[ENTRIES SHOWN]

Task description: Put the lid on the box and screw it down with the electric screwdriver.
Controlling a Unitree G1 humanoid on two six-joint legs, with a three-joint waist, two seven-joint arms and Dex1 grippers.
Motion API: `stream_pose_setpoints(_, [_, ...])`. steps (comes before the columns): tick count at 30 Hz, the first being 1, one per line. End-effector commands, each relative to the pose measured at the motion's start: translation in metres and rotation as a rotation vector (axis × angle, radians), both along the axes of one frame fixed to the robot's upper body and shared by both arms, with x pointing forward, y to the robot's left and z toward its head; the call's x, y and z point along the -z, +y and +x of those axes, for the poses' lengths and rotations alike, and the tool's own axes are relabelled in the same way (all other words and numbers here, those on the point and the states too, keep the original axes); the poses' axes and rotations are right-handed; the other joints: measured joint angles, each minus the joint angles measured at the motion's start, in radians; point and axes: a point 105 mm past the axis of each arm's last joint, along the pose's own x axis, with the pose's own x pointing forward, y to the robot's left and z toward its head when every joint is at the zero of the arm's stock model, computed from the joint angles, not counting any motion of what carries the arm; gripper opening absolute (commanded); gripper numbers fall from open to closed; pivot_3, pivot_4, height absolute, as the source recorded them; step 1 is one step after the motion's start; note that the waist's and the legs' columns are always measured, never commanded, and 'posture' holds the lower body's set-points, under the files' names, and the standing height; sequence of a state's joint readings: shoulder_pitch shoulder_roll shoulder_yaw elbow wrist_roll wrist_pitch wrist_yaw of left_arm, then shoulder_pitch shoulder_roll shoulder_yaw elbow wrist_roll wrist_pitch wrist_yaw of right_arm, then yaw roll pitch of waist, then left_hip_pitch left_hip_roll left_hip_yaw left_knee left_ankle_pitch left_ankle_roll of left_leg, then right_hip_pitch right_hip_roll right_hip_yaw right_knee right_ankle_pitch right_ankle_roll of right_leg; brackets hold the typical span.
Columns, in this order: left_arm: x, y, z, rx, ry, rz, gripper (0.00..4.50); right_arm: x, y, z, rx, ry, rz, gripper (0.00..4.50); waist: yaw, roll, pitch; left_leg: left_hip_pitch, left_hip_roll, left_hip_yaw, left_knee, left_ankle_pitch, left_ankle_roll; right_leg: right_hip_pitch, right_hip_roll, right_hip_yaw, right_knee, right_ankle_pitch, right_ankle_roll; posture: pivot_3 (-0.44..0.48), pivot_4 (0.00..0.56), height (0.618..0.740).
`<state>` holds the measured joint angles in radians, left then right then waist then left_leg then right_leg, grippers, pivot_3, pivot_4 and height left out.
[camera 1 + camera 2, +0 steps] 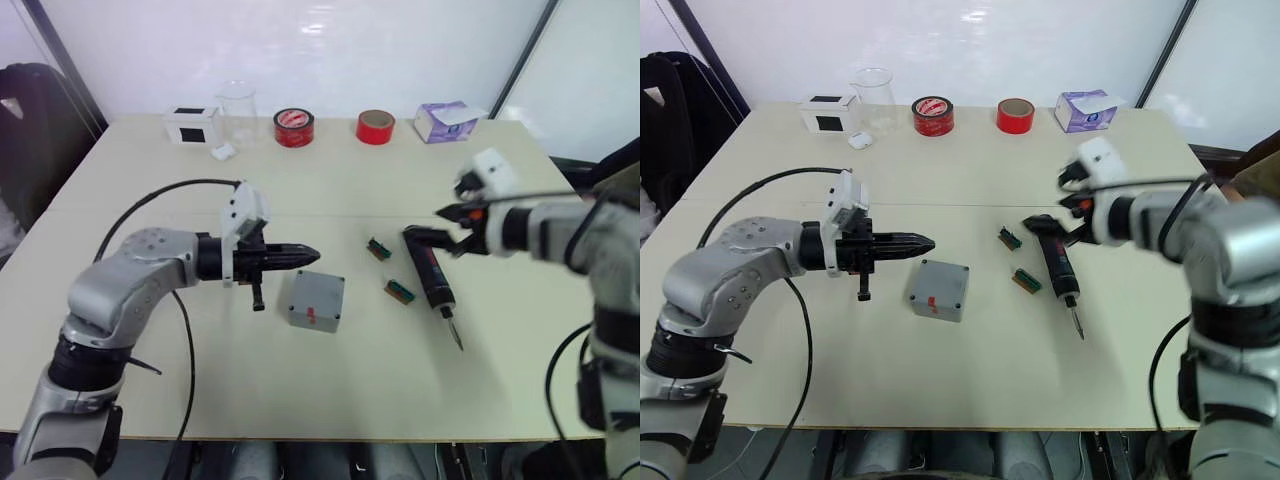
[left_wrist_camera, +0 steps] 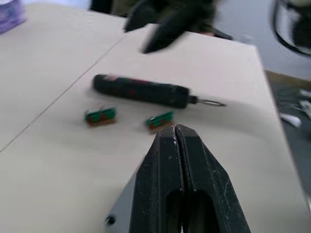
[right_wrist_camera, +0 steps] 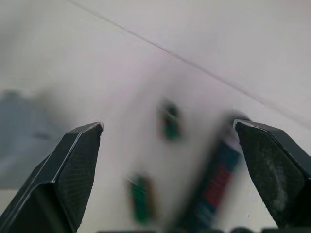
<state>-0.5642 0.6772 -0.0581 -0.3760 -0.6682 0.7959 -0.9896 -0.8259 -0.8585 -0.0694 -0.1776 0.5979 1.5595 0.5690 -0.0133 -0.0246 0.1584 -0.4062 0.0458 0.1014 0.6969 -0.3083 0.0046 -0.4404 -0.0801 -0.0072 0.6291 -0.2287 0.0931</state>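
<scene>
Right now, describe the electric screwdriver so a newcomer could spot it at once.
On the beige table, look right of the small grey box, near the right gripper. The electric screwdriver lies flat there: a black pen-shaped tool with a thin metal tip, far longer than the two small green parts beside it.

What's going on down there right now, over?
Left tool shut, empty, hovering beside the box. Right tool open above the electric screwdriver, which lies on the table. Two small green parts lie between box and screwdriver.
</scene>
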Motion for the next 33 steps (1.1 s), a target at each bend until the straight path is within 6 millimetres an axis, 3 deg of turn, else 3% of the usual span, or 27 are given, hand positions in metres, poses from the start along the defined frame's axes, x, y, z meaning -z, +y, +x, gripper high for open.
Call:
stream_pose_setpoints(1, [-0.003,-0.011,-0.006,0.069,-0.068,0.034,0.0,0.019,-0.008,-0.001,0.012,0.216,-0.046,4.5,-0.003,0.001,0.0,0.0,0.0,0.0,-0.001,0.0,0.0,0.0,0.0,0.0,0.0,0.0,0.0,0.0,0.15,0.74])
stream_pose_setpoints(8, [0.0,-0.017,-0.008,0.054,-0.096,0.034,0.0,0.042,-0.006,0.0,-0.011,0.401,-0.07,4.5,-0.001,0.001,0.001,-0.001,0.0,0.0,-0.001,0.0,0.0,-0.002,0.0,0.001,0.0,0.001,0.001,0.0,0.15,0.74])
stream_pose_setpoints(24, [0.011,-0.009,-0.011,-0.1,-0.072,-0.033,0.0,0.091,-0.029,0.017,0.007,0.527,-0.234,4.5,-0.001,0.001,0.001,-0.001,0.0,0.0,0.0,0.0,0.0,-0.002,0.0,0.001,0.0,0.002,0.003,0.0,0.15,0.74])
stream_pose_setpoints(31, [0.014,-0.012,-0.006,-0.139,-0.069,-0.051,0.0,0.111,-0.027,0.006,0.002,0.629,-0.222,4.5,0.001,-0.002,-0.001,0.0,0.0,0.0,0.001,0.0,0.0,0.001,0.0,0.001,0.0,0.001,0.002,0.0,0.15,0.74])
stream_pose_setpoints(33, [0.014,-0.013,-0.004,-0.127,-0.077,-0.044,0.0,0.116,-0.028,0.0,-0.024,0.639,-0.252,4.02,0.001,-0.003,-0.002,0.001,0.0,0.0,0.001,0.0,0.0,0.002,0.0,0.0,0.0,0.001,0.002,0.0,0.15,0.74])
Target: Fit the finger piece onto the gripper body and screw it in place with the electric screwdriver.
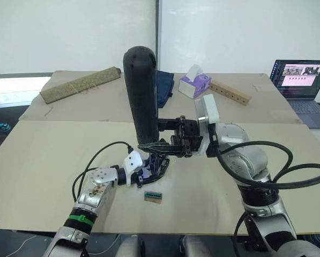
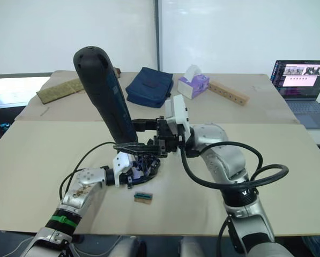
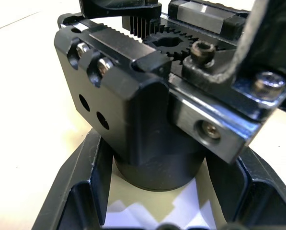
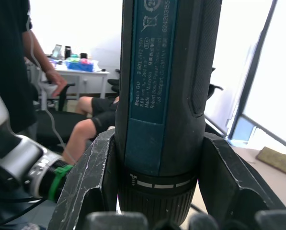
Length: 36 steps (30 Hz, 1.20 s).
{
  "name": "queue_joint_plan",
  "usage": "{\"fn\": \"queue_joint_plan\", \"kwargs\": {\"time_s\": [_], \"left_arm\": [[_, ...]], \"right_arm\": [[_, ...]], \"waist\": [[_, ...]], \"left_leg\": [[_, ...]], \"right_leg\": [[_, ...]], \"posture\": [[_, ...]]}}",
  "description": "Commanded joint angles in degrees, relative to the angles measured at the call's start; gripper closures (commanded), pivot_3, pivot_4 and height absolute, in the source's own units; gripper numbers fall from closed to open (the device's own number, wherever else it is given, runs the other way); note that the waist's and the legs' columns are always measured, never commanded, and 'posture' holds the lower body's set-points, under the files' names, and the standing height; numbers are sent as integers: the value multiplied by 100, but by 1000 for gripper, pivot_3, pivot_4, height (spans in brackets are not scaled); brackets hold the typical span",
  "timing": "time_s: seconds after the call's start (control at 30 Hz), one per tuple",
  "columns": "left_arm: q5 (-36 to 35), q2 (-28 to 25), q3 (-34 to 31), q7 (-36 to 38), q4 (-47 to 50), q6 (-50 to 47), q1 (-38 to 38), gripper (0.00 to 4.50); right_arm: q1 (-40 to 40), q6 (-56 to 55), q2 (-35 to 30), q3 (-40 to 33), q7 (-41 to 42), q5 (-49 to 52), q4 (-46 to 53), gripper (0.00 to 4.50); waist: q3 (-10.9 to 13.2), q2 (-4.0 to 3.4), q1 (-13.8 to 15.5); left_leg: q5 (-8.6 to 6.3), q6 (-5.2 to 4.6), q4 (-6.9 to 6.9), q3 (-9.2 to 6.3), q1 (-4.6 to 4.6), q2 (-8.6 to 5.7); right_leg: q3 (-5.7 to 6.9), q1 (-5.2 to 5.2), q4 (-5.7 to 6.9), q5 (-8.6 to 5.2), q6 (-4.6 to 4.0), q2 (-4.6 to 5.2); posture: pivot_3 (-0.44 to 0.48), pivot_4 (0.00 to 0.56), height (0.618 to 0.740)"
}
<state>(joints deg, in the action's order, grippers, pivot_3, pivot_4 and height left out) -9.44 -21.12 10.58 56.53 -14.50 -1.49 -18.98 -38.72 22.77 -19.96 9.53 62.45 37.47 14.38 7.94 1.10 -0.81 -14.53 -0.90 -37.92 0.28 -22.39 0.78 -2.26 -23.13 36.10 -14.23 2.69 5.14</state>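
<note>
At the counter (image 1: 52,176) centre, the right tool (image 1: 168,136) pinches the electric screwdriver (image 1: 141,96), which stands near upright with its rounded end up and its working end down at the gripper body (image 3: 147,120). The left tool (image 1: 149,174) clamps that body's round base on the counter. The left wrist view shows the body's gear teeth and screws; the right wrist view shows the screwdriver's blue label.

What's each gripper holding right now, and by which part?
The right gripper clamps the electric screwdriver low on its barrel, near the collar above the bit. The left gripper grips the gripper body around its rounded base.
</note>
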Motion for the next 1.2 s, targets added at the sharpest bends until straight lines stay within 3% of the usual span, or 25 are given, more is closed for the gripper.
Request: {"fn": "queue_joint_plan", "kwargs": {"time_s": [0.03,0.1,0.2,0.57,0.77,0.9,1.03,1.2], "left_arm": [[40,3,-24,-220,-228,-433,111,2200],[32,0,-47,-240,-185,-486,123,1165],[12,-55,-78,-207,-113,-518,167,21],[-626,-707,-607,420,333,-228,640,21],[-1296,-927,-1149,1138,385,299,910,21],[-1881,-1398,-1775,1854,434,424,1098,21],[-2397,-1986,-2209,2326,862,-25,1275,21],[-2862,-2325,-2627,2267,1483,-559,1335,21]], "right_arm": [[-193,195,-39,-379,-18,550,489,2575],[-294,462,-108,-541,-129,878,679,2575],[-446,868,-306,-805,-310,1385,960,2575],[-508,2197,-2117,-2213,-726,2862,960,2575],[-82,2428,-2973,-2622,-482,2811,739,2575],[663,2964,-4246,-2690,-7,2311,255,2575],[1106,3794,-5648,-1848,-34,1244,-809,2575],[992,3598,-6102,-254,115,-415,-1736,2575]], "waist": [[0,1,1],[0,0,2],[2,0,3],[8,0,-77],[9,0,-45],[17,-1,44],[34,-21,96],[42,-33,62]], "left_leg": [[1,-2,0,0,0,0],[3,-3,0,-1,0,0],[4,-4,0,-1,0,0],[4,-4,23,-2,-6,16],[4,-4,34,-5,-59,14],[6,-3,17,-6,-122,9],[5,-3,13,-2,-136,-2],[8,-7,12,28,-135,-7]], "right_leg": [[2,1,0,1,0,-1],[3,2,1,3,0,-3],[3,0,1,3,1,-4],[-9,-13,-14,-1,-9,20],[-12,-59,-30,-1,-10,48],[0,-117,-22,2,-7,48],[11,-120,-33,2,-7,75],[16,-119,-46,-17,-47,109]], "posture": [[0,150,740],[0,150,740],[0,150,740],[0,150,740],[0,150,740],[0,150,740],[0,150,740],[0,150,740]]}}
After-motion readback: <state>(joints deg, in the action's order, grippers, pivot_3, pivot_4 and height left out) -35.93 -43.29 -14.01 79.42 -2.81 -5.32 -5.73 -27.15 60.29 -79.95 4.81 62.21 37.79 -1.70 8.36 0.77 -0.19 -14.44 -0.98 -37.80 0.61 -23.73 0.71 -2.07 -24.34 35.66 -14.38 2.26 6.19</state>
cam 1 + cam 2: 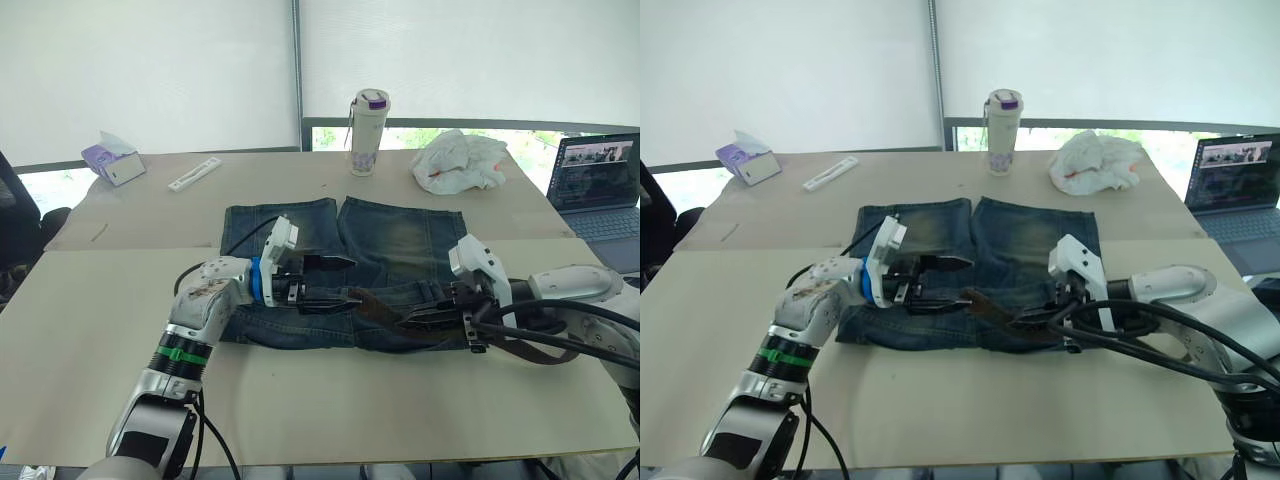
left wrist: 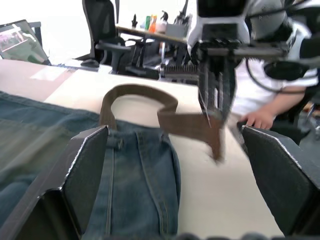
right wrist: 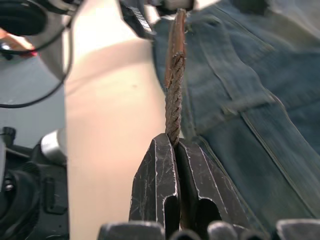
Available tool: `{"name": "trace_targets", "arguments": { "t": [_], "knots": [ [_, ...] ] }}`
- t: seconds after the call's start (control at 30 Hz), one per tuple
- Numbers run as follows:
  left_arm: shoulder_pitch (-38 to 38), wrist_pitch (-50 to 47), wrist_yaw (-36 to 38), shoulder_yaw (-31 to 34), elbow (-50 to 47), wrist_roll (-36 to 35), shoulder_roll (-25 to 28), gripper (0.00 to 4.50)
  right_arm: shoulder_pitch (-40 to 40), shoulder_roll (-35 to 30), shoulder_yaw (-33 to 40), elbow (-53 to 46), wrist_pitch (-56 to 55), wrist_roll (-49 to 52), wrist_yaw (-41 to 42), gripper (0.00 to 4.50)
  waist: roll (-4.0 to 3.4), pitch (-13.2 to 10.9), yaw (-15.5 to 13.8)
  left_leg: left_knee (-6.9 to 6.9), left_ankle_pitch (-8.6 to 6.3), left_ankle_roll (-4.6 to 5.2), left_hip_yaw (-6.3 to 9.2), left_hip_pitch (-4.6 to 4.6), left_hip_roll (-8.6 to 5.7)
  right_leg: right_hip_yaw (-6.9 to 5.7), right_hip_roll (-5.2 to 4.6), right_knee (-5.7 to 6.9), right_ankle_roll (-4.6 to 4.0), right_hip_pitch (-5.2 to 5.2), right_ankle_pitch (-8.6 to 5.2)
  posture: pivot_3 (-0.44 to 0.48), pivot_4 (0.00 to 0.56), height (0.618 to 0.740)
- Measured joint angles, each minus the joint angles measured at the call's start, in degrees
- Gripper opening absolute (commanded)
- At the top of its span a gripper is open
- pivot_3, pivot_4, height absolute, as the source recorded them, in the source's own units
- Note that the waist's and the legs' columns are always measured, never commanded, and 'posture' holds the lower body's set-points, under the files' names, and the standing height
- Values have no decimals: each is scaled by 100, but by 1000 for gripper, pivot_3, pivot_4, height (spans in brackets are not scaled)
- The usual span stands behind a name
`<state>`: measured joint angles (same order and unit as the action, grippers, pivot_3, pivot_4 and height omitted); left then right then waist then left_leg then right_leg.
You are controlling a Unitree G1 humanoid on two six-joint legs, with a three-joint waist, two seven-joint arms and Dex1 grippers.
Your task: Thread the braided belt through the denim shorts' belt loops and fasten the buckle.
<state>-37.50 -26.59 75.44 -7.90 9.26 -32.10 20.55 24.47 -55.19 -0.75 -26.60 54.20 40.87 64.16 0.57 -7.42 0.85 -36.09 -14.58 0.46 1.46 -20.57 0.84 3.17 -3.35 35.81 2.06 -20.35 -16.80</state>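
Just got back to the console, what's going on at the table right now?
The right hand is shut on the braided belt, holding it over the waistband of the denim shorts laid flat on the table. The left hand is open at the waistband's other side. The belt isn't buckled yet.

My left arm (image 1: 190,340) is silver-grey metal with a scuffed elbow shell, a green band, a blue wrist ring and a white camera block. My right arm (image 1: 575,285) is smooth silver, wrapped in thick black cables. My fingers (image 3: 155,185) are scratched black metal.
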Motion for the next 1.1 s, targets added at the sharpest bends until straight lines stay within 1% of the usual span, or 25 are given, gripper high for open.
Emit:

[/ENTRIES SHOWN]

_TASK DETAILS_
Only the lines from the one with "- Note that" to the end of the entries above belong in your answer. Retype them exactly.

_REPLY TO THE EXERCISE_
- Note that the waist's and the legs' columns are always measured, never commanded, and 'posture' holds the lower body's set-points, under the files' names, and the standing height
- Values have no decimals: each is scaled by 100, but by 1000 for gripper, pivot_3, pivot_4, height (spans in brackets are not scaled)
- The usual span stands behind a name
`<state>`: measured joint angles (same order and unit as the action, grippers, pivot_3, pivot_4 and height omitted); left then right then waist then left_leg then right_leg.
You are controlling a Unitree G1 humanoid on two six-joint legs, with a three-joint waist, two seven-joint arms and Dex1 grippers.
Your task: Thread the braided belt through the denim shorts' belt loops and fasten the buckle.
<state>-37.50 -26.59 75.44 -7.90 9.26 -32.10 20.55 24.47 -55.19 -0.75 -26.60 54.20 40.87 64.16 0.57 -7.42 0.85 -36.09 -14.58 0.46 1.46 -20.57 0.84 3.17 -3.35 35.81 2.06 -20.35 -16.80</state>
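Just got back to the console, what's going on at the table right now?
The right hand is shut on the braided belt, holding it over the waistband of the denim shorts laid flat on the table. The left hand is open at the waistband's other side. The belt isn't buckled yet.

My left arm (image 1: 190,340) is silver-grey metal with a scuffed elbow shell, a green band, a blue wrist ring and a white camera block. My right arm (image 1: 575,285) is smooth silver, wrapped in thick black cables. My fingers (image 3: 155,185) are scratched black metal.
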Motion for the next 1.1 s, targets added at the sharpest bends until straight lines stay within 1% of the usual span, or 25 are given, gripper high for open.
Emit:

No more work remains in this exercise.